In your virtual environment, install the python dependencies:

pip install -r requirements.txt

Follow this instruction to install Singularity: https://sylabs.io/guides/3.0/user-guide/installation.html. Singularity version >= 3.6.3 is recommended to build the image.
(Only do following step if you really need!) The code does not require ROS installation, since the rollout happens in the container, but if you have need to develop based on our repo, running ROS and Gazebo simulation out of the container enables GUI and is easier to debug. Follow steps below to install ROS dependencies (assume melodic ROS installed already):

Create ROS workspace

mkdir -p /<YOUR_HOME_DIR>/jackal_ws/src
cd /<YOUR_HOME_DIR>/jackal_ws/src

Clone this repo and required ros packages

git clone https://github.com/Daffan/ros_jackal.git
git clone https://github.com/jackal/jackal.git --branch melodic-devel
git clone https://github.com/jackal/jackal_simulator.git --branch melodic-devel
git clone https://github.com/jackal/jackal_desktop.git --branch melodic-devel
git clone https://github.com/utexas-bwi/eband_local_planner.git

Install ROS package dependencies

cd ..
source /opt/ros/melodic/setup.bash
rosdep init; rosdep update
rosdep install -y --from-paths . --ignore-src --rosdistro=melodic

Build the workspace

source devel/setup.bash
catkin_make

Verify your installation: (this script will run open-ai gym environment for 5 episodes)
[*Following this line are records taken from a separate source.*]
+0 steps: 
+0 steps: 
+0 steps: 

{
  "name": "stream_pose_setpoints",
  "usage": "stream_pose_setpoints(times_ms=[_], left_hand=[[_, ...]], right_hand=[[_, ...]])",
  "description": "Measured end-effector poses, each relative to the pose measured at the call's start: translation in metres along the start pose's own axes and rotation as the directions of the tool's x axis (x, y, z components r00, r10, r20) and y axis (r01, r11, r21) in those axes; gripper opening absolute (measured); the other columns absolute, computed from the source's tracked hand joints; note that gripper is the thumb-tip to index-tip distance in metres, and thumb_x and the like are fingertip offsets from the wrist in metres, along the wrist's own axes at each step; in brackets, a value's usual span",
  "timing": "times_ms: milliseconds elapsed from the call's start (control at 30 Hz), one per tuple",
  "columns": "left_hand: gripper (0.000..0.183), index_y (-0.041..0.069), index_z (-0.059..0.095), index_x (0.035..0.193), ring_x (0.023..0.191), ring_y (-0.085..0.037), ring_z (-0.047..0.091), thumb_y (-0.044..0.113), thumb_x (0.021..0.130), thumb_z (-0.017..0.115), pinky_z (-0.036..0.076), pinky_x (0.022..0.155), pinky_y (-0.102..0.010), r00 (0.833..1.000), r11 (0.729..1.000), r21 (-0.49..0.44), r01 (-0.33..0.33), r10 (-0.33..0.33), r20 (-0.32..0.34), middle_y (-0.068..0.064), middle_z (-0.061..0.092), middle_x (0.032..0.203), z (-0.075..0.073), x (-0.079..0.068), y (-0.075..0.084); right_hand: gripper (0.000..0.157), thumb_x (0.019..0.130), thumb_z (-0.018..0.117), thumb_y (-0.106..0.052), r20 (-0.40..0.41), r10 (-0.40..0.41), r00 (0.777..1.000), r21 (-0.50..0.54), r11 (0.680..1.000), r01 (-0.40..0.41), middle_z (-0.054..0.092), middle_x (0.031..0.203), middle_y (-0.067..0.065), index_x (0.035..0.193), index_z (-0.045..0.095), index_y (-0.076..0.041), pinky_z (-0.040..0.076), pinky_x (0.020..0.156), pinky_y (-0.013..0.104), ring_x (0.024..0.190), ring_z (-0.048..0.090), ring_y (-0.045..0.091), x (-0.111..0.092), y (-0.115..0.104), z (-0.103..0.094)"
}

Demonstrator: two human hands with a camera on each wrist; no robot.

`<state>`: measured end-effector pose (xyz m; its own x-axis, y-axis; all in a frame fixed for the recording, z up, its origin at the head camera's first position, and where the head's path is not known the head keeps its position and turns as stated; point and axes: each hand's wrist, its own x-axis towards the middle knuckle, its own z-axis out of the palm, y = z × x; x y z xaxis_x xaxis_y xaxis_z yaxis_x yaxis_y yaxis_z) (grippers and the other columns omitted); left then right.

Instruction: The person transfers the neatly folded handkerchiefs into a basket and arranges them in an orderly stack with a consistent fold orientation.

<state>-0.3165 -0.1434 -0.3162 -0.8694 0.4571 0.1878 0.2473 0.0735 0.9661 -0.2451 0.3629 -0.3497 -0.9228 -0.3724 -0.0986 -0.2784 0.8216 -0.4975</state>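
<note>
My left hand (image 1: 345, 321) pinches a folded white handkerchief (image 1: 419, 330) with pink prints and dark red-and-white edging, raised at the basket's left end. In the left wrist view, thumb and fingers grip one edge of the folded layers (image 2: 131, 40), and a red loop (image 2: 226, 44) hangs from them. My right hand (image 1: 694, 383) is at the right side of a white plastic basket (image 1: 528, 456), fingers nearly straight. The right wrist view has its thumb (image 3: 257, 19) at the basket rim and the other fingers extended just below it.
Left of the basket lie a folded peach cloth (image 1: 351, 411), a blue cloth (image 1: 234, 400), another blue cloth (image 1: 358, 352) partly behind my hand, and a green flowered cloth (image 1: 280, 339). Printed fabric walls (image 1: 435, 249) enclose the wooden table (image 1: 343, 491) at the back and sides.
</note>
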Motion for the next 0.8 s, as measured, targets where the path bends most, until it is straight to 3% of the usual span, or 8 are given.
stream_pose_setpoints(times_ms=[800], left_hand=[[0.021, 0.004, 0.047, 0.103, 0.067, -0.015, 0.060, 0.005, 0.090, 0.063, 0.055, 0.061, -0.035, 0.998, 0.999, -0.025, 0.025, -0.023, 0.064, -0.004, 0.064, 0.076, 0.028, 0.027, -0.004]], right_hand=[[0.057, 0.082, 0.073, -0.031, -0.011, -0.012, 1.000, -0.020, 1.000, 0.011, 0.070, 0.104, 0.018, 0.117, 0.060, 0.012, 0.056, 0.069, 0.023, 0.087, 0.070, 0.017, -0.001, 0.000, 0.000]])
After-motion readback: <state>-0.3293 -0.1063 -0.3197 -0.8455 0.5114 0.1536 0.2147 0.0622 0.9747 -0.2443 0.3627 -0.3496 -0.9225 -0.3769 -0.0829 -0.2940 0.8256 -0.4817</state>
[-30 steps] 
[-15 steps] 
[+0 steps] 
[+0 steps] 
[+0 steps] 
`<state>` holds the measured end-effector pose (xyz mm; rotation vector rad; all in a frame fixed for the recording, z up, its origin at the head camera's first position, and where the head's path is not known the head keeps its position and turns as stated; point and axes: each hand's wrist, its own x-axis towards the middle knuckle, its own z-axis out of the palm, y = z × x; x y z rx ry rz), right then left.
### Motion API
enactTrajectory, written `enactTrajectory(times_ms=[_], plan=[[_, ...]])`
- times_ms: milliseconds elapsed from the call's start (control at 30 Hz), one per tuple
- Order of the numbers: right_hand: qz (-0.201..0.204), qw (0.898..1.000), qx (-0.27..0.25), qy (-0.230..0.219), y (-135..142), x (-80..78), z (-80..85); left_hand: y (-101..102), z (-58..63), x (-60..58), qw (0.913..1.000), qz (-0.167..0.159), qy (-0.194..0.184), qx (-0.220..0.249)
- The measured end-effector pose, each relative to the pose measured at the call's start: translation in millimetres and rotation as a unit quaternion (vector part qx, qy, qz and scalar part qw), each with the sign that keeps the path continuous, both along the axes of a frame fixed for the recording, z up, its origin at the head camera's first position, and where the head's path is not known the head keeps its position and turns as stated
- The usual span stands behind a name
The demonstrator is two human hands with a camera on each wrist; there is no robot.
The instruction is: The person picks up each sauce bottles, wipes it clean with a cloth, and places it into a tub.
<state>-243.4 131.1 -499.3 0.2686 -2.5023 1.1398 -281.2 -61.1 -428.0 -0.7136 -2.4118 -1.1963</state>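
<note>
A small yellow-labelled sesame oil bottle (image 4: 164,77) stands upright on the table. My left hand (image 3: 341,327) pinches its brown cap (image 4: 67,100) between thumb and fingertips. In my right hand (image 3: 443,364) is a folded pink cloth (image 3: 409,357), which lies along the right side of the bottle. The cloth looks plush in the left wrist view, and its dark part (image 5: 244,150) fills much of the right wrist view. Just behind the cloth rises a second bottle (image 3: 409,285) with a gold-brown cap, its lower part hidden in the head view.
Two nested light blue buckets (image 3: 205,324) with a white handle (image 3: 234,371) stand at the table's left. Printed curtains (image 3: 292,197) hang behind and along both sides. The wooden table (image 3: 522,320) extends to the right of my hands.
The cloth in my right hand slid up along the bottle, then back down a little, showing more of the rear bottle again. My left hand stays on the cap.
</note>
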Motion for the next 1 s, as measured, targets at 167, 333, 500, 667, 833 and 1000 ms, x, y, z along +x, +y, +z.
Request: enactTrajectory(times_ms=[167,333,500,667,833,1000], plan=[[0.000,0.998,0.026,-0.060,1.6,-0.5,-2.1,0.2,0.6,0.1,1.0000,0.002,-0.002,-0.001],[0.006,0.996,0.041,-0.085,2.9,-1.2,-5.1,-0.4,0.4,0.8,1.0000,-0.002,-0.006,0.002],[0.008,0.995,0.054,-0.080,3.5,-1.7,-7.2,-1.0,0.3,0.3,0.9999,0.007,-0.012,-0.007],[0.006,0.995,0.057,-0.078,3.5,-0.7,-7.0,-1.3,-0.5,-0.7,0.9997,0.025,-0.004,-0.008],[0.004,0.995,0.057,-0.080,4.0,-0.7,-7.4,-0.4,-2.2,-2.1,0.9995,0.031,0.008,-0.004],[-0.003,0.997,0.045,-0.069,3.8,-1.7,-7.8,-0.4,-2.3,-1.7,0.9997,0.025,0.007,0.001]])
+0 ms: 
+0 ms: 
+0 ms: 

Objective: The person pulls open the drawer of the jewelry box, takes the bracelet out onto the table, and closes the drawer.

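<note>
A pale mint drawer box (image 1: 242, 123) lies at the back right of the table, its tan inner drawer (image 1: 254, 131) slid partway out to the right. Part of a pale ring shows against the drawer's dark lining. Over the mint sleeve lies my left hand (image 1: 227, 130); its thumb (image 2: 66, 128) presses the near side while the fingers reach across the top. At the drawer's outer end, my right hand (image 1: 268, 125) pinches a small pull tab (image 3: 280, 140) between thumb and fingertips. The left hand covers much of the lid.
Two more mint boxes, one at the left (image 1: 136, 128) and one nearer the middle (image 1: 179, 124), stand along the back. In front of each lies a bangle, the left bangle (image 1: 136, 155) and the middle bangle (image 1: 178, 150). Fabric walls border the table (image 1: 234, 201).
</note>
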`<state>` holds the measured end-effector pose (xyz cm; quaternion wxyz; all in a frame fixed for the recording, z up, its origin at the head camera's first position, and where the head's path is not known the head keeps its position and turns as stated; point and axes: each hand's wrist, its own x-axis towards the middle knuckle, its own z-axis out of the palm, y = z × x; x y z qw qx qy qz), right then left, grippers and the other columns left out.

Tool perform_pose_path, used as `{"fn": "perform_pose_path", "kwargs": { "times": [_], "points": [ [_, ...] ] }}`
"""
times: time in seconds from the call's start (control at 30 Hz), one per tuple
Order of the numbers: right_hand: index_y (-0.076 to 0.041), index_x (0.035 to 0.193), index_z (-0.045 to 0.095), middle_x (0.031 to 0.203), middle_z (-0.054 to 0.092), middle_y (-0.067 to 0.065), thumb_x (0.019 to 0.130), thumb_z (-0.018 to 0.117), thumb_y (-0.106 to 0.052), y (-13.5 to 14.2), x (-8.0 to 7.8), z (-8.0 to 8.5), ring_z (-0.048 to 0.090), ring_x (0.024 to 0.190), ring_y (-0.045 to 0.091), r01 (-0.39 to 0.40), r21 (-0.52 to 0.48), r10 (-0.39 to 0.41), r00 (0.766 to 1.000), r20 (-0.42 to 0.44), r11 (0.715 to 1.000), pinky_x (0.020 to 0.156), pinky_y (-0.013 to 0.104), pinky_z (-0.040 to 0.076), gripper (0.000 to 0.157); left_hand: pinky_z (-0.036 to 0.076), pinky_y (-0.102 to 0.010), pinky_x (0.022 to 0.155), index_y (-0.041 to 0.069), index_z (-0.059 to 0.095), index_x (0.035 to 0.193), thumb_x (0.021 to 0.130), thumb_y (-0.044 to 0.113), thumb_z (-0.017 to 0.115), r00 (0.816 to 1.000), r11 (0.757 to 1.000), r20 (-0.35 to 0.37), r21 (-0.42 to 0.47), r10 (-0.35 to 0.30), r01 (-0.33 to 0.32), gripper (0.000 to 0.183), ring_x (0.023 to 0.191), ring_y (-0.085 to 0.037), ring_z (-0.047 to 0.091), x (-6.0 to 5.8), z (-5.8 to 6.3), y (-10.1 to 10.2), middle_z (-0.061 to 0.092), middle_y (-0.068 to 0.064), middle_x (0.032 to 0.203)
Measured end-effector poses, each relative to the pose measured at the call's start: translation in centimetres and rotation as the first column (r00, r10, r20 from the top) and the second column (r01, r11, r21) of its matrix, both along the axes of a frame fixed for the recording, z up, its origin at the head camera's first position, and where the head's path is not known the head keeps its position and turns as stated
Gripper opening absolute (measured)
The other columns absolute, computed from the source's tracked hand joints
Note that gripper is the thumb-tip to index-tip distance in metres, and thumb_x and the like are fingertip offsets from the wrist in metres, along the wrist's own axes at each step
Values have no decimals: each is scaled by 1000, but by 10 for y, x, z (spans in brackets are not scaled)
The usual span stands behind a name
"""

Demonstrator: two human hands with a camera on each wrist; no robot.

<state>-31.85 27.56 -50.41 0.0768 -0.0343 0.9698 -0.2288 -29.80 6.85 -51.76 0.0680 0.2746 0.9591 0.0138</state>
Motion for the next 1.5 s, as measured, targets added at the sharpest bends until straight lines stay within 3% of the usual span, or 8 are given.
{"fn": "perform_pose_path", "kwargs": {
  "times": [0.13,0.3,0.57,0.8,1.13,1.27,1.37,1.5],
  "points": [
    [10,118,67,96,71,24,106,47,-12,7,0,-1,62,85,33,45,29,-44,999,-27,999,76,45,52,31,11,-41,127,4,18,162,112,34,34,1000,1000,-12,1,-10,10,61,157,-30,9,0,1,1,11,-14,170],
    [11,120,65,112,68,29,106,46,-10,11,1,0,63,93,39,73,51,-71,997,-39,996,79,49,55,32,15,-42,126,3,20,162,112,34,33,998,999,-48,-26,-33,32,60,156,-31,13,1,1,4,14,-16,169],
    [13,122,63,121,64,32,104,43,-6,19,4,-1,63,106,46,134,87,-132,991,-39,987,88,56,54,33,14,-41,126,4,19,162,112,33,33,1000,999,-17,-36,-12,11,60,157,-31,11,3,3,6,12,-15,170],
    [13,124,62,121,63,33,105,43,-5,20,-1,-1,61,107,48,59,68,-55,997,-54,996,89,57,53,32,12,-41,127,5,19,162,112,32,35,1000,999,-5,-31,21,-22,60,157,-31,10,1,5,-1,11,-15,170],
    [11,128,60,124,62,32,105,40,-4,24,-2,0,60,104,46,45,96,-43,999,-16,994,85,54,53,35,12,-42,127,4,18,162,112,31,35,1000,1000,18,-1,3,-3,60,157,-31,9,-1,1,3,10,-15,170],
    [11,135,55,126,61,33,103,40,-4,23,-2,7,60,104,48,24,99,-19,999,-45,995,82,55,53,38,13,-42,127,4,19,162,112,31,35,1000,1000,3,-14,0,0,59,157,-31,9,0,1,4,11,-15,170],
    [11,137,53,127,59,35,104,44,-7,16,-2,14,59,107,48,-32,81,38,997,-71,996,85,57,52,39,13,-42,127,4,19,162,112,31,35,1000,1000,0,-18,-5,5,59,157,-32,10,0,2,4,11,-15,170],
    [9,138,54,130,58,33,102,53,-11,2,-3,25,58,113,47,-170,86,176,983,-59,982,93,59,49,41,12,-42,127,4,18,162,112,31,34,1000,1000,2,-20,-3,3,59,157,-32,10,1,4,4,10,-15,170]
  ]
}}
Pull image file (modify the <FOLDER_PATH_TO_SAVE_IMAGE> in the command, image file size ~ 3G; [XXX] is the anonymized singularity cloud account)

singularity pull --name <PATH_TO_THIS_REPO>/local_buffer/image:latest.sif library://[XXX]]/ros_jackal_image/image:latest

./singularity_run.sh <PATH_TO_THIS_REPO>/local_buffer/nav_benchmark.sif python3 test_env.py

Train a deep RL navigation policy

To train a navigation policy, you just need to specify a .yaml file that includes the parameters for specific experiment. For instance,

python train.py --config configs/e2e_default.yaml

We provide the full list of .yaml files used in our experiment in the end.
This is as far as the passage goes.